◆ Given entries
────────────────────────────────────────

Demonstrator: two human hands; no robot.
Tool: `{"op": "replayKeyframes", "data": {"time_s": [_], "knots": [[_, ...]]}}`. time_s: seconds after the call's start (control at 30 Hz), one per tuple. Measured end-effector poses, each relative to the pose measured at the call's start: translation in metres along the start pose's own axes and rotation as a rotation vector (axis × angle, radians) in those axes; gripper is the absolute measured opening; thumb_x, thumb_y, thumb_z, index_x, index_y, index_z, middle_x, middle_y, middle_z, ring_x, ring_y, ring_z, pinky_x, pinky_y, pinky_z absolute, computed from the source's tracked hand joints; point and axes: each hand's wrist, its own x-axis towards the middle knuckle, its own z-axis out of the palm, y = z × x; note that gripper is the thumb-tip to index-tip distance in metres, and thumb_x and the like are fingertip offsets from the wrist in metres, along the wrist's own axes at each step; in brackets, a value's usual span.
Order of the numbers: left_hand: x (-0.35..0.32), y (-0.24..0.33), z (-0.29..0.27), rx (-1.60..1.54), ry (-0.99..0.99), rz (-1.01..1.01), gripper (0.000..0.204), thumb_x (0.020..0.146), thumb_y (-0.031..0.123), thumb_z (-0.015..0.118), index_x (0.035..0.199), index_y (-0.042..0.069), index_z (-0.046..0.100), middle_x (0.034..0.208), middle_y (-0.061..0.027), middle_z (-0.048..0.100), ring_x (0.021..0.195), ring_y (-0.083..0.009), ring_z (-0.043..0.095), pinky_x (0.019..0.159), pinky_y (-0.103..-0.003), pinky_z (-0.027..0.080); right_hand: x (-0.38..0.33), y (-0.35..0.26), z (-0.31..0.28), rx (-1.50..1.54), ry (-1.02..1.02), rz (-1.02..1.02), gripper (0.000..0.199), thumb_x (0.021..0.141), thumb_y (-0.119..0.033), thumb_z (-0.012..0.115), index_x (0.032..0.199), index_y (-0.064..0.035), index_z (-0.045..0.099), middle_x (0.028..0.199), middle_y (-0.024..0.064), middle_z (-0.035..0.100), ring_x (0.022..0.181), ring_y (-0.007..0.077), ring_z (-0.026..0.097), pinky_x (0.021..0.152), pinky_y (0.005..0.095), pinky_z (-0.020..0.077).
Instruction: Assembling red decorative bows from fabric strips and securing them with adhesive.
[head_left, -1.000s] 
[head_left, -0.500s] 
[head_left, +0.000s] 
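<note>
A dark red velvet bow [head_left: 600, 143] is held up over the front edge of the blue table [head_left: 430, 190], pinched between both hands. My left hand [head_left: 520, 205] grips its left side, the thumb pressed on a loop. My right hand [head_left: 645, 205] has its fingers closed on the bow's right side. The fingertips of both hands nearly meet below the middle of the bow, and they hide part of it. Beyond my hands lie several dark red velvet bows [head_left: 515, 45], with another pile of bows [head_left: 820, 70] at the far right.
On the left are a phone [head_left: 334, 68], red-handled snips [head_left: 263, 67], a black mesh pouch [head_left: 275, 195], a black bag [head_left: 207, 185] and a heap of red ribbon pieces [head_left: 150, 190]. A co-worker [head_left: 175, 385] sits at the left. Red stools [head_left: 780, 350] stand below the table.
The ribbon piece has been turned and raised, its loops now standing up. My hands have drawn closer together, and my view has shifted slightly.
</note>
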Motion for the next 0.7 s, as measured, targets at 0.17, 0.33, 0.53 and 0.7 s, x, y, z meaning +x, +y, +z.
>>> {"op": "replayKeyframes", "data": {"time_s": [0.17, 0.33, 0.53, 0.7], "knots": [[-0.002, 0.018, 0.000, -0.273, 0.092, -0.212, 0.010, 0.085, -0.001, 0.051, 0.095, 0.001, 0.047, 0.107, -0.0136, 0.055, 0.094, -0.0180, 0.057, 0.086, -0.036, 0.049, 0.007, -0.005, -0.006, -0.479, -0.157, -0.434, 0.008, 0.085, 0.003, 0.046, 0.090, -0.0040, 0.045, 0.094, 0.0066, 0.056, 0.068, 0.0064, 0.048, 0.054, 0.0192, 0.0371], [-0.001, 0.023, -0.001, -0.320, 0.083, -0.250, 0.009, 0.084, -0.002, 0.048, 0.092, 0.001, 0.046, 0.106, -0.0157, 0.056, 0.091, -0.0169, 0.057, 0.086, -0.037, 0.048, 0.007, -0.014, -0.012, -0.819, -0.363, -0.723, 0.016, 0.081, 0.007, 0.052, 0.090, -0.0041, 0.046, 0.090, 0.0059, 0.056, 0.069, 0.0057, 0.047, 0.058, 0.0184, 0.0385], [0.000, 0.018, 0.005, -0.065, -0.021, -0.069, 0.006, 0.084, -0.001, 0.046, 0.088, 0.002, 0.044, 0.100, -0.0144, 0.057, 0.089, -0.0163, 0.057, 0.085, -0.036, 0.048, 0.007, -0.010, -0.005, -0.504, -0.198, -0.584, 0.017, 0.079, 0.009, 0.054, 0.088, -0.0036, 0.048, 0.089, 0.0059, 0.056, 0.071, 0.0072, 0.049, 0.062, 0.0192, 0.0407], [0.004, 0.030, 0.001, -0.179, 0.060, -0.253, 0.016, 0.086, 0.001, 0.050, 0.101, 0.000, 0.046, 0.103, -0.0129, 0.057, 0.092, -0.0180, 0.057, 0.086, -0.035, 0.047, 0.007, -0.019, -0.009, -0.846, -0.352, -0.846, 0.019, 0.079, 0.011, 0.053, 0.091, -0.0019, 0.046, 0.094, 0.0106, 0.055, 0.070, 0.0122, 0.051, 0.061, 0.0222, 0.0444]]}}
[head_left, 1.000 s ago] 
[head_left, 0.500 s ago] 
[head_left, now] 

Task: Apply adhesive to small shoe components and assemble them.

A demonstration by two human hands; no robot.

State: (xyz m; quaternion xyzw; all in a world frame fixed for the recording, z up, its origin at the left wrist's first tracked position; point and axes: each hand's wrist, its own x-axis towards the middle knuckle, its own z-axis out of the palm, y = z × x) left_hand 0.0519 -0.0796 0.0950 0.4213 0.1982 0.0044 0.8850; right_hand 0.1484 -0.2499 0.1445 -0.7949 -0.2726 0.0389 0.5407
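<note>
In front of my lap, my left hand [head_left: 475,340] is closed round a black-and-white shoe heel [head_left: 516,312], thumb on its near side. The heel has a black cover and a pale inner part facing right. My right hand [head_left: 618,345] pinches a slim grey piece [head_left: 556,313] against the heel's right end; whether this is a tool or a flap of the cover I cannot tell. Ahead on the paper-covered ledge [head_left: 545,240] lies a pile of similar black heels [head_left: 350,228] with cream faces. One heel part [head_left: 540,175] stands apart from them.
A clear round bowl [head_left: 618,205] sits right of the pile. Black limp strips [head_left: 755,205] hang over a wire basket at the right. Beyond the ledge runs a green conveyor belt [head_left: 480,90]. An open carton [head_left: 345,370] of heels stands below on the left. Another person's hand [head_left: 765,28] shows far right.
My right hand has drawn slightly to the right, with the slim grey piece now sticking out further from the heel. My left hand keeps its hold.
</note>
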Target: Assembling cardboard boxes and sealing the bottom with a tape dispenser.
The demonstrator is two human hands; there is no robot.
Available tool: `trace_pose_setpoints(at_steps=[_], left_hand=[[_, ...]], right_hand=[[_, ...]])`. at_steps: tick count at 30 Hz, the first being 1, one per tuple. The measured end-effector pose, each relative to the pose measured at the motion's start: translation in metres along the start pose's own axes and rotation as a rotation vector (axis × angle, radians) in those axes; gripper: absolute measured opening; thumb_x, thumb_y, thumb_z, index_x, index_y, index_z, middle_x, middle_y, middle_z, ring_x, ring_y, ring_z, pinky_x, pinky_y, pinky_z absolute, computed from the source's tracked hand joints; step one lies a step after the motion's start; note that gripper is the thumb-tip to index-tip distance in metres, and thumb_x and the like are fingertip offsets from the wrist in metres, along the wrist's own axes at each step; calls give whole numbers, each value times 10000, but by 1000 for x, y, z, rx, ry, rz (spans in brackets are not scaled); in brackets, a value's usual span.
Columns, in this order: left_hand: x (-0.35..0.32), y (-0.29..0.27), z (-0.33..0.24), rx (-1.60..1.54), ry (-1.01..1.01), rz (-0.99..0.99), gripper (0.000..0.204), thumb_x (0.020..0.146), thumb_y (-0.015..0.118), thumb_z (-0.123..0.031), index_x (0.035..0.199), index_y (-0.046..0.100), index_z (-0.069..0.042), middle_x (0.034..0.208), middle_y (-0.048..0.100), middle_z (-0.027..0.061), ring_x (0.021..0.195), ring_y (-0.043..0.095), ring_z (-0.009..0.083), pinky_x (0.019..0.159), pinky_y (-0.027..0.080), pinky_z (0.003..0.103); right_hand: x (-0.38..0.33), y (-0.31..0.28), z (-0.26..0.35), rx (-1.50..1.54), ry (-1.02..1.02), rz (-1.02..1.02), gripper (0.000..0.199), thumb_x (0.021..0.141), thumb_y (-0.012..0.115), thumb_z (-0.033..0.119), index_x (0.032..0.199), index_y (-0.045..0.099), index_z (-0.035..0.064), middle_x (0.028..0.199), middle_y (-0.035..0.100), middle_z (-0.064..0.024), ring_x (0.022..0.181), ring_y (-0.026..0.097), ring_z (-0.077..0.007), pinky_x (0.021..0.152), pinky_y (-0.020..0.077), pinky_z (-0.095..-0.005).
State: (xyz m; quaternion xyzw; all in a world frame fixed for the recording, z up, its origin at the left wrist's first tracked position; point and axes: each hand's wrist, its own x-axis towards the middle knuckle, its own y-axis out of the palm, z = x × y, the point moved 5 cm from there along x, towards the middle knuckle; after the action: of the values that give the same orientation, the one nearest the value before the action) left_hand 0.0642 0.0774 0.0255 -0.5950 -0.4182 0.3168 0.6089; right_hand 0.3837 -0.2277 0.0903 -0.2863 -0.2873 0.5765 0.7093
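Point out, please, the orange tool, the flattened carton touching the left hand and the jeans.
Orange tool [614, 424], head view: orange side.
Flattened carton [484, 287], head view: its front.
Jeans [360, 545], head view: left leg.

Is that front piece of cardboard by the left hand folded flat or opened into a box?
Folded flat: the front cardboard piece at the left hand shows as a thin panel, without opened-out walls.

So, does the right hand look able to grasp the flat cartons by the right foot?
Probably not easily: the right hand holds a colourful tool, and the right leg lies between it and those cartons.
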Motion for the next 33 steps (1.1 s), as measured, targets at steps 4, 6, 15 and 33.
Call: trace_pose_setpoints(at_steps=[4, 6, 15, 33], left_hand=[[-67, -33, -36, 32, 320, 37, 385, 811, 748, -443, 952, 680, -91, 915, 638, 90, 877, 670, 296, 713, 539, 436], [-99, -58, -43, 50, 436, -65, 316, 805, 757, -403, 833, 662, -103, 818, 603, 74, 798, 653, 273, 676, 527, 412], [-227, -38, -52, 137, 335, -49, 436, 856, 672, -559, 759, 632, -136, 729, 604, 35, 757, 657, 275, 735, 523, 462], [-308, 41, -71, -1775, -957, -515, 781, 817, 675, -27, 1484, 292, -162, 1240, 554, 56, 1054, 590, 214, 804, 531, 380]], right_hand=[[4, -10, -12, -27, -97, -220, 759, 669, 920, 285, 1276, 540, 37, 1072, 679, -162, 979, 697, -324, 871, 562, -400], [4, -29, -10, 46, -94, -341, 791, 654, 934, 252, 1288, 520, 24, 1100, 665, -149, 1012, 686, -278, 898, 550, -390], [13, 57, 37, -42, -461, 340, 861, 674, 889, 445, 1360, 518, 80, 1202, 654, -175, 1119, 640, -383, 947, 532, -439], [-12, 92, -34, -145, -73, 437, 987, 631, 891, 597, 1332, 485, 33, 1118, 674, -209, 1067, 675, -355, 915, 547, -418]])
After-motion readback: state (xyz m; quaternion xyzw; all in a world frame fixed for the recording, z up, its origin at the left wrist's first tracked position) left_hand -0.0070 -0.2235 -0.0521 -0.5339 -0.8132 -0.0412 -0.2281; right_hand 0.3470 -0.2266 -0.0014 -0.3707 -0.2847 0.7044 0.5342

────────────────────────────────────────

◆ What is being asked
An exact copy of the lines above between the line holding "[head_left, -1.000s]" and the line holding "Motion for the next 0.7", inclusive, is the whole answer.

◆ Answer space
[head_left, -1.000s] 
[head_left, -0.500s] 
[head_left, +0.000s] 
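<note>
A dark red velvet bow [head_left: 600, 143] is held up over the front edge of the blue table [head_left: 430, 190], pinched between both hands. My left hand [head_left: 520, 205] grips its left side, the thumb pressed on a loop. My right hand [head_left: 645, 205] has its fingers closed on the bow's right side. The fingertips of both hands nearly meet below the middle of the bow, and they hide part of it. Beyond my hands lie several dark red velvet bows [head_left: 515, 45], with another pile of bows [head_left: 820, 70] at the far right.
On the left are a phone [head_left: 334, 68], red-handled snips [head_left: 263, 67], a black mesh pouch [head_left: 275, 195], a black bag [head_left: 207, 185] and a heap of red ribbon pieces [head_left: 150, 190]. A co-worker [head_left: 175, 385] sits at the left. Red stools [head_left: 780, 350] stand below the table.
The ribbon piece has been turned and raised, its loops now standing up. My hands have drawn closer together, and my view has shifted slightly.
</note>
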Motion for the next 0.7 s, as measured, targets at 0.17, 0.33, 0.53 and 0.7 s, x, y, z meaning +x, +y, +z.

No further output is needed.